▶ **WHAT YOU HAVE TO DO**
Leaving out the pictures, return each line of the entries from the first through the line with "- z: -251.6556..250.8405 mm", and only those lines.

[GIVEN ENTRIES — start]

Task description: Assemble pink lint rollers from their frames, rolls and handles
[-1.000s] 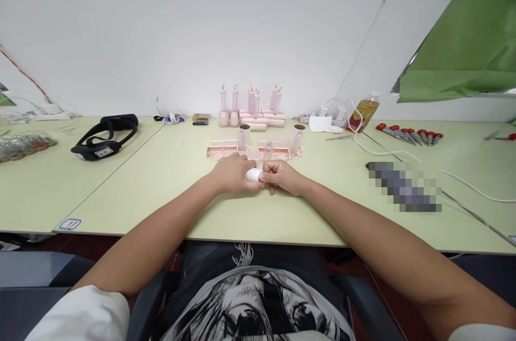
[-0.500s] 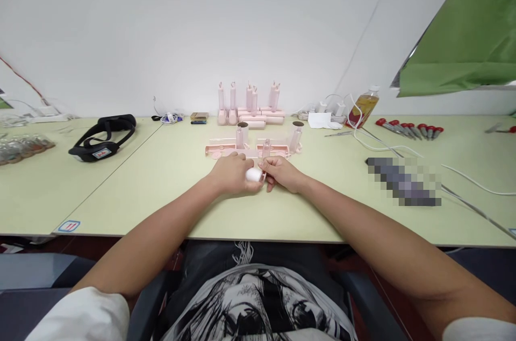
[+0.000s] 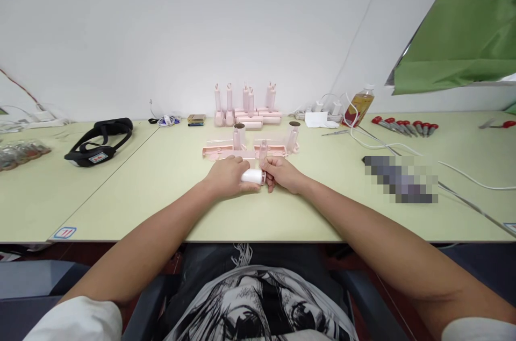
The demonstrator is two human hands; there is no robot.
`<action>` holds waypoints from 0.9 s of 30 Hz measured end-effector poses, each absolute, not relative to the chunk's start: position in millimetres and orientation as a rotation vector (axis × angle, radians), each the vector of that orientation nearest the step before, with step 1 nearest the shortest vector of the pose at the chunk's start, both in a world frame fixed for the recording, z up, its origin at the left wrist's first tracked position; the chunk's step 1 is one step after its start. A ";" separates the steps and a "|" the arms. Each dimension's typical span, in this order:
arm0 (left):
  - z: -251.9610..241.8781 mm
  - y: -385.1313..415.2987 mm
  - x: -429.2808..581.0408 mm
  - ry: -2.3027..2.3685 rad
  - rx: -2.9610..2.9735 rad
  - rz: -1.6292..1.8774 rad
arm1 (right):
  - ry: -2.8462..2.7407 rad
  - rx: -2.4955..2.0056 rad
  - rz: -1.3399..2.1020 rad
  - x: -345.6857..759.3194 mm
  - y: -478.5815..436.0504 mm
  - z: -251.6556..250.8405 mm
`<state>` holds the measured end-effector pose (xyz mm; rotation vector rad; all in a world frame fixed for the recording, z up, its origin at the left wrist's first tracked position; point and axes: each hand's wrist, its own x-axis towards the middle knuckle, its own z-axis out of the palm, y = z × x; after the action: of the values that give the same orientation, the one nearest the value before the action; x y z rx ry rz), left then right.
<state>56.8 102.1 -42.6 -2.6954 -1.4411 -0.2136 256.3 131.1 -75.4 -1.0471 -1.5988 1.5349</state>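
Observation:
My left hand (image 3: pixel 228 175) is wrapped round a white roll (image 3: pixel 252 176), which looks like a lint roller's paper roll and lies sideways just above the table. At its right end, a clear pinkish end piece shows. My right hand (image 3: pixel 282 173) is closed, thumb and forefinger pinching a translucent pink handle (image 3: pixel 263 151) that stands upright beside that end. The fingers hide how handle and roll meet. Just beyond my hands lie open pink cases (image 3: pixel 217 152), with two rolls with dark round tops (image 3: pixel 239 137) (image 3: pixel 293 135) standing among them.
Several pink assembled pieces with upright handles (image 3: pixel 250 101) stand by the wall. A black head strap (image 3: pixel 100 142) lies left. To the right are a drink bottle (image 3: pixel 358 106), white cables (image 3: pixel 379 144), red-handled screwdrivers (image 3: pixel 403 126) and a blurred dark object (image 3: pixel 399 179).
More of the white roll shows between my hands now, and my left hand has shifted slightly left along it. My right hand keeps its pinch. The whole view has shifted a little.

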 end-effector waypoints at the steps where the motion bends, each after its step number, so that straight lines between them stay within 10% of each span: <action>1: -42.7 101.9 56.7 -1.445 -2.696 -0.217 | -1.603 -1.037 1.540 256.5 131.0 -75.4; 27: -45.8 101.2 58.8 -1.437 -2.674 -0.244 | -1.583 -1.056 1.543 255.5 128.6 -73.7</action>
<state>58.8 101.2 -45.8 -2.6744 -1.4367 -0.2441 255.5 128.6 -73.7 -1.0562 -1.5825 1.5427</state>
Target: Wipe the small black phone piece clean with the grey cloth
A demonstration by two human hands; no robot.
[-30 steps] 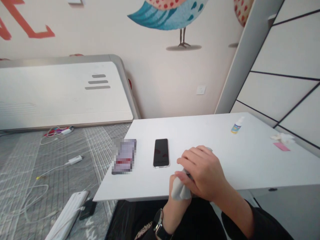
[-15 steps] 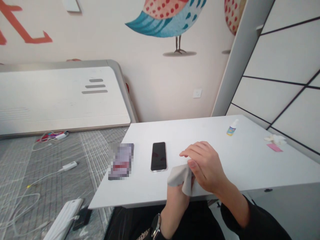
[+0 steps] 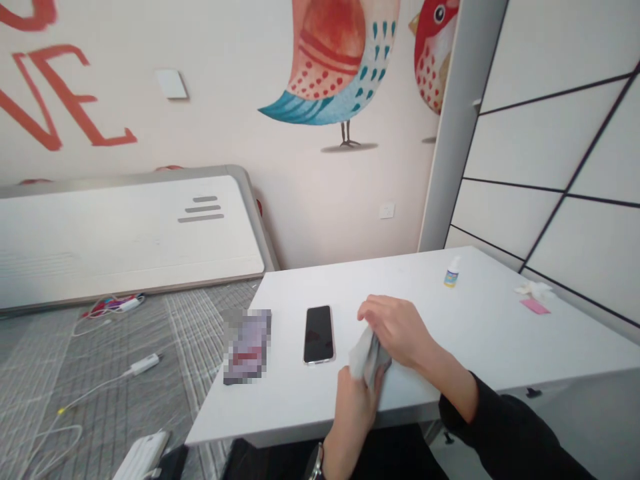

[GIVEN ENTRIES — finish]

▶ **RESPONSE BELOW**
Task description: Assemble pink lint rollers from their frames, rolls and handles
[-1.000s] 
[-0.500s] 
[+0.000s] 
The demonstrator is two human hands; there is no robot.
`<action>` holds waypoints from 0.9 s of 30 Hz measured end-effector poses, each absolute, not relative to the chunk's start: position in millimetres and orientation as a rotation vector (axis × angle, radians), each the vector of that orientation nearest the step before, with step 1 nearest the shortest vector of the pose at the chunk's start, both in a world frame fixed for the recording, z up, its origin at the left wrist's first tracked position; the chunk's step 1 is one step after its start. A ";" separates the steps and a "|" the arms. Each dimension's typical span, in this order:
arm0 (left):
  - z: -251.9610..241.8781 mm
  - y: -385.1313..415.2987 mm
  - x: -429.2808..581.0408 mm
  - ry: -2.3027..2.3685 rad
  - rx: -2.9610..2.9735 rad
  - rz: -1.6292..1.8774 rad
arm1 (right):
  - ry: -2.8462..2.7407 rad
  - rx: -2.4955..2.0056 rad
  - rz: -1.3399..2.1020 rad
  - x: -345.6857..759.3194 mm
  - y: -478.5815..436.0504 mm
  - z: -251.6556..250.8405 mm

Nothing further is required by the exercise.